Monsters is an odd beast, as films go.

I found myself contaminated by the views expressed in the Empire review, which I read before going to see the film, and I wonder if my response to it would have been different if I'd gone in with no prior knowledge or supposition.

I think I would describe the film as oddly uneventful, but affecting nonetheless.

Obviously, things *do* happen, and there are in fact multiple casualties during the protagonists' journey through the infected zone, but the 12A rating forces distancing from the violence, and the semi-improvised dialogue results in scenes that have the realism and occasional banality of a documentary rather than the staged importance and unsubtle emphasis of event fiction.

The film would have been very different in the directorial and budgetary hands of Michael Bay, for example.

That's not to say that it would have been better as a blockbuster - on the contrary, I was drawn in by the smallness of the story that was told, and I found the two main characters believable and appealing enough to care about what happened to them.  There is a great deal of simple beauty and unspoken depth in the film, and the almost entirely silent (and pointedly undocumented) climax provides a telling commentary on the wider picture of the film's premise, emphasised still further by the noise and abruptness of the very last moments.

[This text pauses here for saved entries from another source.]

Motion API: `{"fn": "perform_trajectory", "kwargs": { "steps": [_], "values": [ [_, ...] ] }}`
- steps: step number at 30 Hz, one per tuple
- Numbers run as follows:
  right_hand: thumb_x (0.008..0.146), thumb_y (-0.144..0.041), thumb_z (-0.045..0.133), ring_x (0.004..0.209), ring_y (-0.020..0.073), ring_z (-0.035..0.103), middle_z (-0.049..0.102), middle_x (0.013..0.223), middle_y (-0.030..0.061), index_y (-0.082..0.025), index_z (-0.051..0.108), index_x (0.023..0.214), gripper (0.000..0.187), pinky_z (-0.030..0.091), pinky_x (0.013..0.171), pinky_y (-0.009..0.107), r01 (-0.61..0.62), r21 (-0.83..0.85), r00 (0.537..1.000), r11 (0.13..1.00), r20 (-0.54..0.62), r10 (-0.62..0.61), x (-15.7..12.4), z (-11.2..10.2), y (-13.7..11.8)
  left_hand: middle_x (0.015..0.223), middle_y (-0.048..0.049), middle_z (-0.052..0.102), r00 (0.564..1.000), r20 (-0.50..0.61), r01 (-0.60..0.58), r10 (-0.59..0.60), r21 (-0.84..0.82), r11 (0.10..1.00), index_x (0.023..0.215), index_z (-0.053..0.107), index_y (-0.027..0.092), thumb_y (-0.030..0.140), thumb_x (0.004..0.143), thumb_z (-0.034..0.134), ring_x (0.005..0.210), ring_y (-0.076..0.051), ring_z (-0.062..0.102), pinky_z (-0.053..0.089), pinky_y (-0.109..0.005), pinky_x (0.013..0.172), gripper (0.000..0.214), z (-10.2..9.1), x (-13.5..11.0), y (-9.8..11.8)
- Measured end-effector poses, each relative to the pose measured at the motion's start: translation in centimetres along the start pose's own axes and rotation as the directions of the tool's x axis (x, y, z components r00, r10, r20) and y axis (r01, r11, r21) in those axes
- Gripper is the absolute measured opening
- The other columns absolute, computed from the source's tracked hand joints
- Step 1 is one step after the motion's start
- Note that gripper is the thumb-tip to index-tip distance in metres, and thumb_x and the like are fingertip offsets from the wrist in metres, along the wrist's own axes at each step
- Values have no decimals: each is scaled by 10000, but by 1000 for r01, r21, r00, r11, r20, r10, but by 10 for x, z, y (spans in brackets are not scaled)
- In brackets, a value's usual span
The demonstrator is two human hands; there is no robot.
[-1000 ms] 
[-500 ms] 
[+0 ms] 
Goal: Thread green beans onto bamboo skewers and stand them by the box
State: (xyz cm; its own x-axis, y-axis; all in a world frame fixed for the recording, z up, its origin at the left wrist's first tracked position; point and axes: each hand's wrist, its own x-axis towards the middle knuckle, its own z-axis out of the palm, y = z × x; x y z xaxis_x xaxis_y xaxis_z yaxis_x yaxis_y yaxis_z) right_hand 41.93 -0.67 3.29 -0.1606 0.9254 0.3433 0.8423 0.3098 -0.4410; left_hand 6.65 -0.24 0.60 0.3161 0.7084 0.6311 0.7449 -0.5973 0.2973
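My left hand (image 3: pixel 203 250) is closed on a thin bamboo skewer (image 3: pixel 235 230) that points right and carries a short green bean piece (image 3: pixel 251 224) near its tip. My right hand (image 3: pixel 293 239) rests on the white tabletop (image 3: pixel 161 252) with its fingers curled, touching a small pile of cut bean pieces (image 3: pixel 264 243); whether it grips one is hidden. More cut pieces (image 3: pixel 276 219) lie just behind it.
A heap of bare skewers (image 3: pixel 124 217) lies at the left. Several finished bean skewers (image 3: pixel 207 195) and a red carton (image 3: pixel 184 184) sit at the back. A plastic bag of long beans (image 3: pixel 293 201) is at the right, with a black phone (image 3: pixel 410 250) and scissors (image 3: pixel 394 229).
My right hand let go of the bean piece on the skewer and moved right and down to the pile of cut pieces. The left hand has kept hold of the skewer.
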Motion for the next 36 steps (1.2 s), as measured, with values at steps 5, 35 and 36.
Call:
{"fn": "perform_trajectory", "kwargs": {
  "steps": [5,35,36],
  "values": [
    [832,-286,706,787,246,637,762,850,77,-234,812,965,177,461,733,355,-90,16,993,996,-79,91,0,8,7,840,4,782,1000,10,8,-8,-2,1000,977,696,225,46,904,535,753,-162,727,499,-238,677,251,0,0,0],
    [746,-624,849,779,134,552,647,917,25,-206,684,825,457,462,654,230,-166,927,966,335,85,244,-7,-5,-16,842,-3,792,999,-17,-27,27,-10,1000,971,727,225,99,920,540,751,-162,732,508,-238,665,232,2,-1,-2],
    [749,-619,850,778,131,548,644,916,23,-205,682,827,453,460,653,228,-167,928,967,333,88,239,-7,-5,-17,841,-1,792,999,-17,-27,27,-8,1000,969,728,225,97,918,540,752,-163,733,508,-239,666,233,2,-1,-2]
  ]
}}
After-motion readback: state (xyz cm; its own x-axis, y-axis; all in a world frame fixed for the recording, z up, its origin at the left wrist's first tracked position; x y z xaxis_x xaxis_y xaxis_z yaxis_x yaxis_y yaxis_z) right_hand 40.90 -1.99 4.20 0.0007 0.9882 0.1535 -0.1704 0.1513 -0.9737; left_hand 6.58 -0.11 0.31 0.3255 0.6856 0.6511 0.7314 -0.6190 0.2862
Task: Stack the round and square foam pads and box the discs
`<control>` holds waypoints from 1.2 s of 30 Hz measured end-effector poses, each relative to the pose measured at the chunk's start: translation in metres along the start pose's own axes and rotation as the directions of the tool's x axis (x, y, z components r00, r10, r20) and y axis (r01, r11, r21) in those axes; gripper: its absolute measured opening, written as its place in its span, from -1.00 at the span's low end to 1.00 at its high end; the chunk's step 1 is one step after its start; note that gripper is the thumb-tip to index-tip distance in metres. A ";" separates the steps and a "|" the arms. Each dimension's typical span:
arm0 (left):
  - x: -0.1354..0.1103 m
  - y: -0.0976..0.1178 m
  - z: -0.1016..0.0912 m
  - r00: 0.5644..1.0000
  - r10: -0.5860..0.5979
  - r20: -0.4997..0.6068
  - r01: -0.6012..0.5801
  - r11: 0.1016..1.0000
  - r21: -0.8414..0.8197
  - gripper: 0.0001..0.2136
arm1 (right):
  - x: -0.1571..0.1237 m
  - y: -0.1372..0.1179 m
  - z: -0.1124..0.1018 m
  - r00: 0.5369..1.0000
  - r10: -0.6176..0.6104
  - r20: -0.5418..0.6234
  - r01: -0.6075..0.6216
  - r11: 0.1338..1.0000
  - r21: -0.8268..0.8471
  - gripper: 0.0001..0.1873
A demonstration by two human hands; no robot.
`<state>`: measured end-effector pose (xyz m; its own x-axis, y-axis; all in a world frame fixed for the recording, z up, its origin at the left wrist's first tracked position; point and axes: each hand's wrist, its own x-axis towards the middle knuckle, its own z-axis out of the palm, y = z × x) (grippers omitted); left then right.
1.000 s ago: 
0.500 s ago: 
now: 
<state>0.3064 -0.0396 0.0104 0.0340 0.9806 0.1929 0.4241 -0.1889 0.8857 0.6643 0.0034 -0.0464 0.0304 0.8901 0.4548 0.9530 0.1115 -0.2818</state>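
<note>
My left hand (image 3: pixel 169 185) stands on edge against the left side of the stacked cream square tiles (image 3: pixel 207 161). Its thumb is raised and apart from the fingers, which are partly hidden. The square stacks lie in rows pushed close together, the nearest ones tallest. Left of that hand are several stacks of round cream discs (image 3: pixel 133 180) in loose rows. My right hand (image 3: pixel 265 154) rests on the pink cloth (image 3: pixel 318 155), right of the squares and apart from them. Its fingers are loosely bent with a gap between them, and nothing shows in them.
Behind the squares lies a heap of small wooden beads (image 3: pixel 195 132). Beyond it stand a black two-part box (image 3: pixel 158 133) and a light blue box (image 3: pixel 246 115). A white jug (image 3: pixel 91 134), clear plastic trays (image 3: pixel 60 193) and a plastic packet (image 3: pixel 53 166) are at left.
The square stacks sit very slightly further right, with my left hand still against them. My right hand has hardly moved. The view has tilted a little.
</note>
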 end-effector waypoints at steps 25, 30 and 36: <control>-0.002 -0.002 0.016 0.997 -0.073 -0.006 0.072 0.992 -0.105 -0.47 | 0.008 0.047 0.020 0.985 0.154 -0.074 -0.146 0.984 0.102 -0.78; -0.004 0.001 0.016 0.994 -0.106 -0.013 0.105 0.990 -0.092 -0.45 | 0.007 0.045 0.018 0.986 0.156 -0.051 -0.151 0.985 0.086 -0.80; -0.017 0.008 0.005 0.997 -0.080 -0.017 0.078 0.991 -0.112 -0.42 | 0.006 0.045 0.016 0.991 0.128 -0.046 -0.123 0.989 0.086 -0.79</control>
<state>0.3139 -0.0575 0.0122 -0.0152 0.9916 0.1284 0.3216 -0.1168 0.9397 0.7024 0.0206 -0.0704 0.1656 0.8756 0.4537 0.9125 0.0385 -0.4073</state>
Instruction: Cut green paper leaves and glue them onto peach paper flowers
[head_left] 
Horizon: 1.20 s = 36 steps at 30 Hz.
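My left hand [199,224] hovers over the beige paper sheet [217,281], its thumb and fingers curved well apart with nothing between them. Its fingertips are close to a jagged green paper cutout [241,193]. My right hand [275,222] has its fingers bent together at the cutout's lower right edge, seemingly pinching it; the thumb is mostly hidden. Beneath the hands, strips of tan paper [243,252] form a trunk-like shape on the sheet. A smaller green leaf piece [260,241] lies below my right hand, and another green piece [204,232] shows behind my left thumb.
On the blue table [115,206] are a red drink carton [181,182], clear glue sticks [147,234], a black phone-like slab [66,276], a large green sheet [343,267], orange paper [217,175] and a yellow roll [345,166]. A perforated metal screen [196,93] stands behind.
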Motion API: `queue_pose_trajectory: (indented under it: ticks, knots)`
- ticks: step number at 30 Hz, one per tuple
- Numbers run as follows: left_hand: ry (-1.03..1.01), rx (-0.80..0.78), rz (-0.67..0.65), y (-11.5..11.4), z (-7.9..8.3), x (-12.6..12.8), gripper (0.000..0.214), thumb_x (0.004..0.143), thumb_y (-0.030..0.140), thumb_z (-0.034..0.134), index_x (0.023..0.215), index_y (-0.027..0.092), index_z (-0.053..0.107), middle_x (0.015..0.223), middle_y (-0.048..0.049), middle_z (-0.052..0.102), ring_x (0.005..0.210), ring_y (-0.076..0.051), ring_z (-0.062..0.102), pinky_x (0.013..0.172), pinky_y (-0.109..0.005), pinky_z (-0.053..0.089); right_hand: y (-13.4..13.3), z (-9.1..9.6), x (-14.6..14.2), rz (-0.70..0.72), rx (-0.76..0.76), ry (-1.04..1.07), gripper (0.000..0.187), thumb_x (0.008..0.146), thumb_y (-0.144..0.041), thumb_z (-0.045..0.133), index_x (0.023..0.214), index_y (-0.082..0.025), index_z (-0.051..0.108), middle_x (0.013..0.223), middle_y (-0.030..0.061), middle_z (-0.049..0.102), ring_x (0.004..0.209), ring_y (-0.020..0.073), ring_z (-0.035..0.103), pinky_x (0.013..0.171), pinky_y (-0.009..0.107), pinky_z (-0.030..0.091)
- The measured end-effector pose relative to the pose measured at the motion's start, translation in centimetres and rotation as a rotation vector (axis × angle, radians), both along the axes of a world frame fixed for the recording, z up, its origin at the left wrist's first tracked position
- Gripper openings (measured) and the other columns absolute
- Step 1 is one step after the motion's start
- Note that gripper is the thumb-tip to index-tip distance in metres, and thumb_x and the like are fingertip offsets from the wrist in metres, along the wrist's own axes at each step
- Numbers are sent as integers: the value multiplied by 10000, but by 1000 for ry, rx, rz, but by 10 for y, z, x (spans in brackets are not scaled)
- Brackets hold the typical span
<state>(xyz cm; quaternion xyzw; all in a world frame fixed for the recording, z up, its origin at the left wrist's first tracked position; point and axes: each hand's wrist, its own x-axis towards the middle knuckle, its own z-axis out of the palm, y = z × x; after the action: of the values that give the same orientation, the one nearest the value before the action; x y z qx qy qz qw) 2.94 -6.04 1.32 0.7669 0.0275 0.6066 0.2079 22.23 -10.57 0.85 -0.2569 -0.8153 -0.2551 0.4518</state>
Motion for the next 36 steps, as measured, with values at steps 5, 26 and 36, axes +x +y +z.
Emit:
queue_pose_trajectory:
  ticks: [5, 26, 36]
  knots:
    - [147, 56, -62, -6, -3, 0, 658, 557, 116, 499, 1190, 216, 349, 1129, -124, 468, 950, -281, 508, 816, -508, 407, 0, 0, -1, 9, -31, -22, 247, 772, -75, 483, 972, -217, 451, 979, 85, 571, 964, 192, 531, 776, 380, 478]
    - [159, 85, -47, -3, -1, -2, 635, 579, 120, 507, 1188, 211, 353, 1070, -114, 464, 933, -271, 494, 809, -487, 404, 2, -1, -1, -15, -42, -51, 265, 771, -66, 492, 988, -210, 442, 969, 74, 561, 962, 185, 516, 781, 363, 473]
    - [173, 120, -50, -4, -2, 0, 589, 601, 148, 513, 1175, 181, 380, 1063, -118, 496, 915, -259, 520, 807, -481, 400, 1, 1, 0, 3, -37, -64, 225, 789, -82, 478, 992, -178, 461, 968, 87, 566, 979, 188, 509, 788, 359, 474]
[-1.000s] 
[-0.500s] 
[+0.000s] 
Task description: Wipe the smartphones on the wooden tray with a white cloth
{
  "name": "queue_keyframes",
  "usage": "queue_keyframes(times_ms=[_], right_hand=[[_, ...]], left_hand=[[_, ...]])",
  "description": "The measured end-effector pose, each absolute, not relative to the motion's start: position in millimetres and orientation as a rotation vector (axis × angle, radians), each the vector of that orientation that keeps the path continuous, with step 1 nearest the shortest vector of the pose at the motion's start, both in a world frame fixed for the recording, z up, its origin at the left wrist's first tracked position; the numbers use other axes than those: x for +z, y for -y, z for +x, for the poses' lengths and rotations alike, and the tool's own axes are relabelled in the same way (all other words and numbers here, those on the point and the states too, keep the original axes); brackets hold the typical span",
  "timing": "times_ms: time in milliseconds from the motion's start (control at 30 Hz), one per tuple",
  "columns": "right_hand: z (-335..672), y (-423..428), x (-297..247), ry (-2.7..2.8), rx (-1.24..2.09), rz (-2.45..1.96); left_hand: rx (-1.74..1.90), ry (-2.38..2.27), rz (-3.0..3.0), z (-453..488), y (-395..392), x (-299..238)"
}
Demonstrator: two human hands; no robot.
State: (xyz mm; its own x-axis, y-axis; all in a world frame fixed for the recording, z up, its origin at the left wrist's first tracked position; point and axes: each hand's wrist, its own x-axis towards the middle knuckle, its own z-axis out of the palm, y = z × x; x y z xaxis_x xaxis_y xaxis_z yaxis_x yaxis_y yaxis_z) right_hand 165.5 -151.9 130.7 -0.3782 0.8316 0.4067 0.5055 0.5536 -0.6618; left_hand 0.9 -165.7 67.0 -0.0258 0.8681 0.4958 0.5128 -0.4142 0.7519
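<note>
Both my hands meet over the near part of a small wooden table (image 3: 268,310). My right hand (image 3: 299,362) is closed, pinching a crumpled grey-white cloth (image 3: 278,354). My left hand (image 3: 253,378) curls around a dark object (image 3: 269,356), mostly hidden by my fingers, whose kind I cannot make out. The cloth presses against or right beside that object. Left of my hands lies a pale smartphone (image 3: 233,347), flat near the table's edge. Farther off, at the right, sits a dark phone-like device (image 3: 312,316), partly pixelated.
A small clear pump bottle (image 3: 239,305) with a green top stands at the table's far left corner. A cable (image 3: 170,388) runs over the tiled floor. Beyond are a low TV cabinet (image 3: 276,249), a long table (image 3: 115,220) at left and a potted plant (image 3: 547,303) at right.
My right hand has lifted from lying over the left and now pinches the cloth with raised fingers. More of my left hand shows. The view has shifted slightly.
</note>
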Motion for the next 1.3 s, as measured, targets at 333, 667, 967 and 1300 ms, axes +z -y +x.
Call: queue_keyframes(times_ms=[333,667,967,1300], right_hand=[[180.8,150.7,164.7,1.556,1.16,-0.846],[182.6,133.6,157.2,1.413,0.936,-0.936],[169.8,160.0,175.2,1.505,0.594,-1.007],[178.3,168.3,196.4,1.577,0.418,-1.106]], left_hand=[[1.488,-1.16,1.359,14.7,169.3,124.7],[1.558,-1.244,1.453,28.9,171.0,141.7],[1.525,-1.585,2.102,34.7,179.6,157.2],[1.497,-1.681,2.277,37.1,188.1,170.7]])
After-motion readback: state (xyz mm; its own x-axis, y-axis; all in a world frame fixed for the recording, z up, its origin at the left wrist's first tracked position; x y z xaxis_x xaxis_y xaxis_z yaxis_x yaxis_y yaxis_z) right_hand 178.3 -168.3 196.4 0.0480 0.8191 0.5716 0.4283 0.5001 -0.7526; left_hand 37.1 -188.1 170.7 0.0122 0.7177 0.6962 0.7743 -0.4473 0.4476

Initially, I was thrown by where and how the filmmakers chose to end their story - it seemed cut off prematurely - but I now think the absence of an extended coda was in fact the right thing to do.  It allowed the encapsulation of the protagonists' experience within the immediate environment of their journey and meant that their final encounter with the creatures remained unsullied by the inevitable messiness and mundanity of their continuing lives back inside the American Wall.

The film has certainly provoked more thought than my usual trips to the cinema, and I'm glad I went, as I was apprehensive about the violence and potential scares initially and those fears proved entirely unfounded.  I also think extended consideration of the film's meaning and impact has produced a better review than I have habitually written of late, which is something else to think about in the future.